- **What is required**
Begin with the line below holding "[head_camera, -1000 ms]" and go on through the line holding "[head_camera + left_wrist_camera", duplicating each line exactly and leaving out pictures.

(Collected data entries)

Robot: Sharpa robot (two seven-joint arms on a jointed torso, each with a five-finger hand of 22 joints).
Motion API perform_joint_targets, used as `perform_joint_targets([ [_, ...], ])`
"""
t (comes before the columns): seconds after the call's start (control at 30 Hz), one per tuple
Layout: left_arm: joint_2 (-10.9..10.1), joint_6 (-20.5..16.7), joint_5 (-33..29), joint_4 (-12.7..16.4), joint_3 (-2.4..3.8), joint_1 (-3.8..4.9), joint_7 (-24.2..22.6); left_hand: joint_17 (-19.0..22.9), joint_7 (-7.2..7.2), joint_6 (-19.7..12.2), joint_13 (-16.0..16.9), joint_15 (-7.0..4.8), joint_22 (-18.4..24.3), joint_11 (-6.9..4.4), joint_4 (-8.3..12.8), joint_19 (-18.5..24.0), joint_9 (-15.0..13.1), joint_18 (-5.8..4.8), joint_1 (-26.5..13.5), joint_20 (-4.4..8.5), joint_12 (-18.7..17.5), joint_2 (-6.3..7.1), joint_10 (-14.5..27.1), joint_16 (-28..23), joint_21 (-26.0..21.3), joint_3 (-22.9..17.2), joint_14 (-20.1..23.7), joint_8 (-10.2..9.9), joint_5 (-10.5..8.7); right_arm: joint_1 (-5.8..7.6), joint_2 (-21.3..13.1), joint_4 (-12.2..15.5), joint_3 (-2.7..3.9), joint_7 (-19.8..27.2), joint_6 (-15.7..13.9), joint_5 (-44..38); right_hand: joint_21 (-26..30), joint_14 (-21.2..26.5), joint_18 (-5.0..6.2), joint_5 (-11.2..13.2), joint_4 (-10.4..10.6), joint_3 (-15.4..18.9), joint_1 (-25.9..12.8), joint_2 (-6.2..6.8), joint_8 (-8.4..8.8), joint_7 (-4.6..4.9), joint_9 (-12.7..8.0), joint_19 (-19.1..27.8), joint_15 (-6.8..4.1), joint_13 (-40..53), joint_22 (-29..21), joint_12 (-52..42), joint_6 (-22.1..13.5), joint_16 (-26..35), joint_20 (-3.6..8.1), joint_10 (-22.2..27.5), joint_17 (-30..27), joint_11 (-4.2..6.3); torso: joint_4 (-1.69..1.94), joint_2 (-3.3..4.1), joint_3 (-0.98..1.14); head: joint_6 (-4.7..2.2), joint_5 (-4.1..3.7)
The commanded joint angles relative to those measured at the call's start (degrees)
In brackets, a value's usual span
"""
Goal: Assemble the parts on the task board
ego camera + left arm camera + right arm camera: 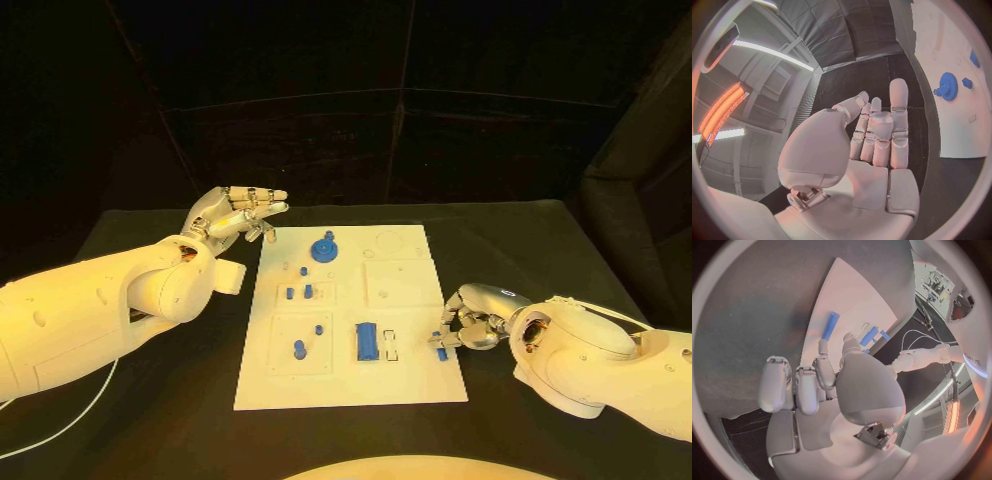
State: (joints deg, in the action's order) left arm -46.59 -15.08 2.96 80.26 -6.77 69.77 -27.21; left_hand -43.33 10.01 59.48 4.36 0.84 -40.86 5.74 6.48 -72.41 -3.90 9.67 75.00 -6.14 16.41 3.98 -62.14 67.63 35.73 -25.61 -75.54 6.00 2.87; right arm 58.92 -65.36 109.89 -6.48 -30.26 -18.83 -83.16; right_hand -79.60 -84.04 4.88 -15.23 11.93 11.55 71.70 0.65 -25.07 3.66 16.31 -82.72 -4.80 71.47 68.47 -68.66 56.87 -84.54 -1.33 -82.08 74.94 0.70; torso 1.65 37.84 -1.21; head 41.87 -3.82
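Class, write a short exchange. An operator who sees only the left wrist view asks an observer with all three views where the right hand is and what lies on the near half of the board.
Operator: My left hand is open, and I can see the blue gear. Where is the right hand?
Observer: The right hand is at the right edge of the task board, with its fingertips at a small blue part. I cannot tell whether it grips the part.
Operator: What lies on the near half?
Observer: A long blue bar lies flat there, left of that small part.
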Motion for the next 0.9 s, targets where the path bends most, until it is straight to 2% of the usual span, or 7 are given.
perform_joint_targets([
  [0.03,0.0,0.7,-0.1,0.1,0.05,0.08,-0.2,0.1,0.2,-0.3,0.0,-0.1,0.1,0.09,0.0,0.1,0.0,0.75,-0.2,-0.11,0.2,-0.5,0.4,-0.2,-0.2,0.3,0.3,0.3,-0.07,-0.08,0.6,-0.4,0.0,-1.5,2.5,-3.6,0.1,-3.4,-0.77,-0.5,-0.2,0.3,0.8,-0.18,0.12,0.01,0.0,0.1,0.22,-0.1,0.0,0.4,0.5,0.2,-0.39,0.6,1.3,0.07,0.07,0.0,0.0,0.2,-0.06],
  [0.13,0.0,0.7,-0.1,0.1,0.04,0.07,-0.2,0.1,0.2,-0.3,0.0,-0.1,0.1,0.09,0.0,0.1,0.0,0.75,-0.2,-0.11,0.2,-0.5,0.4,-0.2,-0.2,0.3,0.3,0.3,-0.07,-0.2,1.2,-0.8,0.0,-2.9,3.7,-5.5,0.0,-3.4,-0.8,-0.9,-0.6,0.2,1.8,-0.42,0.28,-0.01,0.0,0.1,0.18,-0.1,0.1,0.5,0.6,0.2,-0.36,0.5,1.3,0.11,0.07,-0.07,-0.05,0.31,-0.14],
  [0.3,0.0,0.7,-0.1,0.0,0.04,0.06,-0.2,0.1,0.2,-0.3,0.0,-0.1,0.1,0.09,0.0,0.1,0.0,0.75,-0.2,-0.11,0.2,-0.5,0.4,-0.2,-0.2,0.3,0.3,0.3,-0.07,-0.41,1.8,-1.1,0.0,-4.3,5.7,-7.6,0.0,-3.4,-0.83,-0.9,-1.1,0.3,2.7,-0.38,0.45,-0.01,-0.1,0.1,0.17,-0.1,0.2,0.6,0.8,0.2,-0.35,0.5,1.4,0.12,0.11,-0.05,0.01,0.32,-0.09],
  [0.63,0.0,0.8,-0.1,-0.1,0.03,0.02,-0.3,0.1,0.2,-0.3,0.0,-0.1,0.1,0.09,0.0,0.1,0.0,0.75,-0.2,-0.11,0.2,-0.52,0.4,-0.2,-0.2,0.3,0.4,0.3,-0.07,-0.83,2.9,-1.4,0.0,-5.3,8.8,-9.9,-0.2,-3.5,-0.9,-0.7,-2.3,0.3,4.5,-0.51,0.69,-0.07,-0.1,0.0,0.13,-0.2,0.6,0.8,1.1,0.2,-0.32,0.6,1.6,0.19,0.07,-0.03,-0.06,0.36,-0.16],
  [0.8,-0.1,0.8,-0.1,-0.1,0.02,0.0,-0.3,0.1,0.2,-0.3,0.0,-0.1,0.1,0.09,0.0,0.1,0.0,0.75,-0.2,-0.11,0.2,-0.52,0.4,-0.2,-0.2,0.3,0.4,0.3,-0.07,-0.98,3.3,-1.5,-0.01,-5.5,9.4,-10.9,-0.2,-3.5,-0.92,-0.7,-3.3,0.0,6.3,-1.02,0.9,-0.18,-0.1,-0.1,0.05,-0.3,0.7,0.9,1.4,0.2,-0.26,0.6,1.7,0.3,0.08,-0.07,-0.1,0.46,-0.27],
  [0.9,-0.1,0.8,-0.1,0.0,0.02,0.0,-0.3,0.1,0.2,-0.3,0.0,-0.1,0.1,0.09,0.0,0.1,0.0,0.75,-0.2,-0.11,0.2,-0.52,0.4,-0.2,-0.2,0.3,0.4,0.3,-0.07,-1.03,3.4,-1.5,-0.01,-5.8,9.4,-11.6,-0.2,-3.5,-0.92,-0.1,-4.3,-1.1,8.2,-2.11,1.17,-0.33,-0.2,-0.1,-0.09,-0.2,0.8,1.0,1.6,0.2,-0.15,0.6,1.8,0.45,0.1,-0.05,-0.1,0.45,-0.27],
])
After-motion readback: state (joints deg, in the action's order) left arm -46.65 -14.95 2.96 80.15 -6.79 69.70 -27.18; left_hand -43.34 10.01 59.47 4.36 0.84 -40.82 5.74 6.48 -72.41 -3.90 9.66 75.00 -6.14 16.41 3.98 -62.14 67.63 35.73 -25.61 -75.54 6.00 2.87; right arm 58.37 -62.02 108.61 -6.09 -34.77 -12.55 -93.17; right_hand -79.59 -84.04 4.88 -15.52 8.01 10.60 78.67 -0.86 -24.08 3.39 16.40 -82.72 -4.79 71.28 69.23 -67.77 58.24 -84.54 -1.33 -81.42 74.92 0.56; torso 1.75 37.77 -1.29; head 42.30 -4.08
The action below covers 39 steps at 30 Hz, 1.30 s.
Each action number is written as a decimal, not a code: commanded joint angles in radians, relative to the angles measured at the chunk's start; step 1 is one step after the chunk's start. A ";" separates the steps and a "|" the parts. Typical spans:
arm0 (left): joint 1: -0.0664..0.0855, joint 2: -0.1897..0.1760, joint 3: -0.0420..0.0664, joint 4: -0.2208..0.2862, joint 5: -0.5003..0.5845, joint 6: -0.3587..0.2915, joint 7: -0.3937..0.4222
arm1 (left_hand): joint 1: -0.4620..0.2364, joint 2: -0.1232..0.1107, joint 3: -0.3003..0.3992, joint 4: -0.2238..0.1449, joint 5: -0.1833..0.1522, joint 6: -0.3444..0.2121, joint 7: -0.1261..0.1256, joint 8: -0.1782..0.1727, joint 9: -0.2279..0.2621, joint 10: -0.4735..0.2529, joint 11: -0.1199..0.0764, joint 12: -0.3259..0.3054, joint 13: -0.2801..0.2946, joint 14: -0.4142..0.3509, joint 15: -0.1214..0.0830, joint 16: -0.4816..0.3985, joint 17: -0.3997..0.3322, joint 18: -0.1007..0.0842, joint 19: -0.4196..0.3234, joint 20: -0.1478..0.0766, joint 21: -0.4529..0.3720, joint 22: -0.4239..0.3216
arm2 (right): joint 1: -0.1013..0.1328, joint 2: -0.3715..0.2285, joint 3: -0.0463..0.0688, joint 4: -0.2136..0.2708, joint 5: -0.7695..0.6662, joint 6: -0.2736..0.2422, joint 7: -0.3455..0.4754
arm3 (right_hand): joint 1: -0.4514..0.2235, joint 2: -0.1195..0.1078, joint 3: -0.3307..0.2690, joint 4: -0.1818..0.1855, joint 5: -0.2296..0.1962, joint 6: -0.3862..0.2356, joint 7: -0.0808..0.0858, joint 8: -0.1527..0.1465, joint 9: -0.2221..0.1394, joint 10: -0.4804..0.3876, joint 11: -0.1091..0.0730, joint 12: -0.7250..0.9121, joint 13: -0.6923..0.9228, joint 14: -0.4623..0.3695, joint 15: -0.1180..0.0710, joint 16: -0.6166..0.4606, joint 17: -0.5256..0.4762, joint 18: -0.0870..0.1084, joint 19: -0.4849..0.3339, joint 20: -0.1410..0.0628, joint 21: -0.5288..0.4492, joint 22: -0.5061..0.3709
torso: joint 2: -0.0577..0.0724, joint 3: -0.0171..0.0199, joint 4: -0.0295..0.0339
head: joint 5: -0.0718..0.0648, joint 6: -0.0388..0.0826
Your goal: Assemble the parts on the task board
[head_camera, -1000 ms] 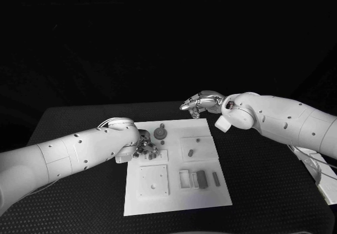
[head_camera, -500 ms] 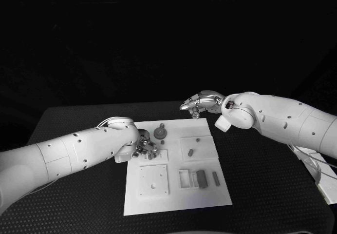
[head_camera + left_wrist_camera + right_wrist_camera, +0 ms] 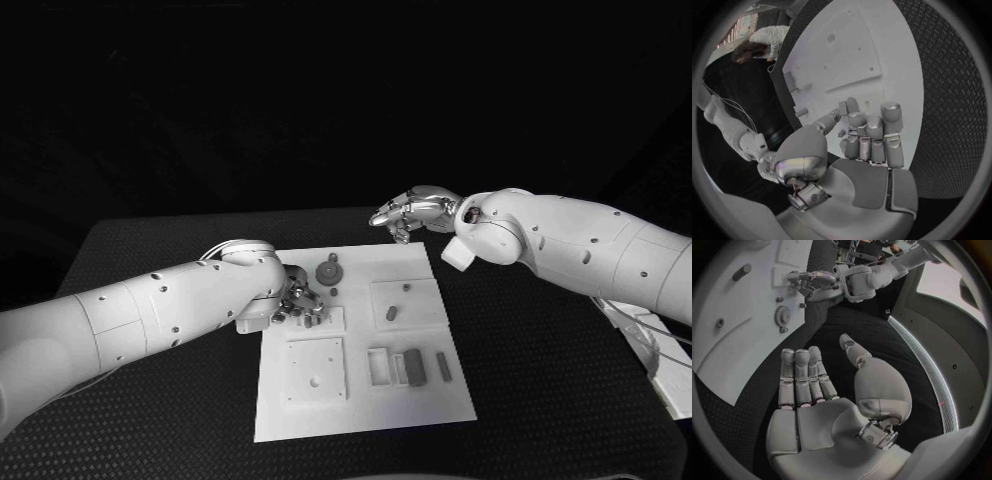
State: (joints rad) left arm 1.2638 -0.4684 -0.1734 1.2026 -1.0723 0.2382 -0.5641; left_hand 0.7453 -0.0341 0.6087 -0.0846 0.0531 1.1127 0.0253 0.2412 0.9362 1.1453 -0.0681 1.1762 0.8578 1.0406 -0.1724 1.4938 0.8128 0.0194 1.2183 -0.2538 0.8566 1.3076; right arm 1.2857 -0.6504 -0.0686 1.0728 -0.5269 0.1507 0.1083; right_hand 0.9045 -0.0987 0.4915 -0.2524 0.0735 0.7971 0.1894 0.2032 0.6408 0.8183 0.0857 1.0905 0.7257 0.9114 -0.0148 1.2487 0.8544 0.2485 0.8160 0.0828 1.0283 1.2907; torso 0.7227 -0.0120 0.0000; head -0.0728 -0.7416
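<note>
Several small grey parts (image 3: 414,366) lie on the white task board (image 3: 361,410) in the middle of the black counter (image 3: 173,420), with a gear (image 3: 330,272) near its far edge. Your left robot hand (image 3: 299,304) hovers low over the board's left side, fingers curled; whether it holds anything you cannot tell. Your right robot hand (image 3: 408,213) hangs beyond the far edge, fingers apart, empty. Descend carelessly and the left fingers may knock neighbouring pieces askew.
</note>
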 commanded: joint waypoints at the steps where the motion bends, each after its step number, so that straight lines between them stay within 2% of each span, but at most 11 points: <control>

- **Answer area**
[head_camera, -1000 ms] 
[head_camera, -500 ms] 
[head_camera + left_wrist_camera + right_wrist_camera, +0 ms] 

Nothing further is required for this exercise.